Bereit für MBSE? ( Vortrag )

Ein Reifegradmodell für modellbasiertes Systems Engineering

Referent: Dr. Maximilian Junker, Qualicen GmbH
Vortragsreihe: Software Engineering Management II
Zeit: 05.12.17 14:45-15:25
Co-Referenten: Andreas Vogelsang Wolfgang Böhm

Zielgruppe

Management

Themenbereiche

Anforderungen definieren und verfolgen, Software Engineering Management, Management sonstige Themen

Schwerpunkt

Methode

Voraussetzungen

Grundlagenwissen

Kurzfassung

Viele Unternehmen wollen die zunehmende Komplexität ihrer Produkte sowie die steigenden Anforderungen an Wiederverwendung und Kosteneffizienz durch den Einsatz von modellbasierten Ansätzen in den Griff zu bekommen. Die Einführung dieser Ansätze ist jedoch eine große Herausforderung, die nicht auf einen Schlag erfolgen kann und auch nicht sollte. In diesem Beitrag stellen wir ein Reifegradmodell vor, das speziell auf die Einführung von Model-based Systems Engineering (MBSE) zugeschnitten ist. Dabei berücksichtigt das Modell die besonderen Gegebenheiten des Unternehmens.
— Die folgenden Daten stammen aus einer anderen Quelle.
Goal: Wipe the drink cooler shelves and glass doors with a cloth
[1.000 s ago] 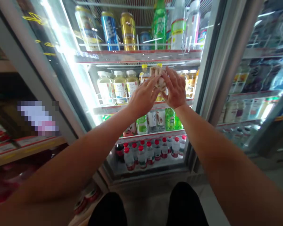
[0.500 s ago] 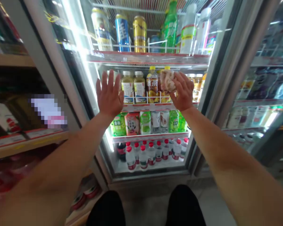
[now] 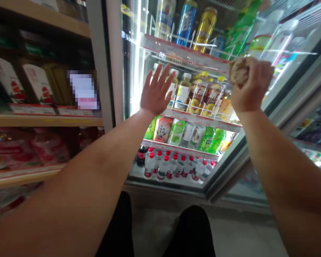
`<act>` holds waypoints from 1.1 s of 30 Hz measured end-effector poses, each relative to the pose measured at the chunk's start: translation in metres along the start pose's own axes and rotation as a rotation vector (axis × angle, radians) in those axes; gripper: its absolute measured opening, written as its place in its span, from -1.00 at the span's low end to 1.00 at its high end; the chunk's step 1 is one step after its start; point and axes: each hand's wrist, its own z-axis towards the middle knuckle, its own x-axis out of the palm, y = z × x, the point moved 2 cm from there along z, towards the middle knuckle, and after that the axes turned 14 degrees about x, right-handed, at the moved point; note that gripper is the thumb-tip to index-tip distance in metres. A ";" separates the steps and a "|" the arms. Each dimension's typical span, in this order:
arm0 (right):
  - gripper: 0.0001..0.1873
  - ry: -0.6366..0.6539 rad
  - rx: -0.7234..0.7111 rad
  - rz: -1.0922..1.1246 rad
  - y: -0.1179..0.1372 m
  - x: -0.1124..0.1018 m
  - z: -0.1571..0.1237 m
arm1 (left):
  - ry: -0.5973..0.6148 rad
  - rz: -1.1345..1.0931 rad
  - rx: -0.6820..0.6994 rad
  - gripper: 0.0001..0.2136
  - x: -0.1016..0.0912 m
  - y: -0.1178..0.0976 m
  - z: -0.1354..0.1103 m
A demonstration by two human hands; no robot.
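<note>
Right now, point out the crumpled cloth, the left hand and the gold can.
crumpled cloth (image 3: 237, 70): head view, its exposed bunched part.
left hand (image 3: 155, 94): head view, back of the hand.
gold can (image 3: 204, 30): head view, mid-body.

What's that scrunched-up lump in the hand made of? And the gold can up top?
The lump in the right hand looks like soft cloth or paper: beige, matt, full of wrinkles; which one is unclear. The gold can looks like metal: smooth, shiny, with bright glints.

Beige-and-white mottled cloth (image 3: 238, 70); red-capped bottles (image 3: 173, 166) (white labels); gold can (image 3: 204, 28).
</note>
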 end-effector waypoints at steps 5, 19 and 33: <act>-0.39 0.087 -0.078 -0.017 0.018 0.016 -0.015 | 0.008 -0.021 -0.005 -0.42 -0.001 -0.001 0.000; -0.17 -0.237 0.093 0.063 -0.002 0.056 0.031 | 0.026 -0.037 -0.016 -0.42 -0.003 -0.003 0.002; -0.32 -0.131 0.161 0.130 0.055 0.055 -0.003 | 0.053 0.073 -0.015 -0.40 0.001 -0.001 0.001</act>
Mit Hilfe des Reifegradmodells lassen sich folgende Fragen beantworten: - Wo stehen wir heute beim Einsatz modellgetriebenen Systems-Engineerings? - Mit welchen nächsten Schritten können wir unsere Modellierung verbessern? - Was sind in unserer Situation die Quick-Wins beim Einsatz von Modellen?

Gliederung

1) Modellbasiertes Systems-Engineering: Chancen und Herausforderungen bei der Einführung
2) Reifegradmodell für MBSE
- Überblick über das Modell
- Vorgehen bei der Reifegradbewertung mit Hilfe des Modells
- Beispielhafte Anwendung
3) Erfahrungen beim Praxiseinsatz

Nutzen und Besonderheiten

Das vorgestellte Modell basiert auf den Erfahrungen von über 30 Partnern aus den Forschungsprojekten SPES, SPES_XT und SPEDiT, ist aber ohne Anpassung auch nutzbar für Unternehmen, die einen anderen Ansatz für modellbasierte Entwicklung als SPES verfolgen. Das Modell ist durch über 20 Experten empirisch validiert. Nach einem 60-minuten Interview mit einem Vertreter eines Unternehmens liefert das Modell schon eine erste Einschätzung des aktuellen Reifegrades für den Bereich MBSE sowie einen Vorschlag welche Fähigkeiten als nächstes durch Modelle unterstützt werden sollten. Insgesamt ermöglicht das Reifegradmodell: - Eine praktikable Bewertung des aktuellen Ist-Zustands bei der Modellierung, - Vorschlag konkreter Schritte für die Verbesserung der Entwicklungsmethodik, - Orientierung an den Best-Practices des SPES Modeling Frameworks.

Über den Referenten

Dr. Maximilian Junker hat in München und Augsburg (Software Engineering) studiert und zum Thema modelbasiertes Requirements Engineering an der Technischen Universität München promoviert. Er ist Mitgründer und Geschäftsführer bei der Qualicen GmbH. In dieser Position hilft er Firmen bei der Einführung modellbasierter Entwicklungsmethoden. Zu Themen rund um Software- und Systems-Engineering hält er regelmäßig Vorträge für Forschung und Industrie.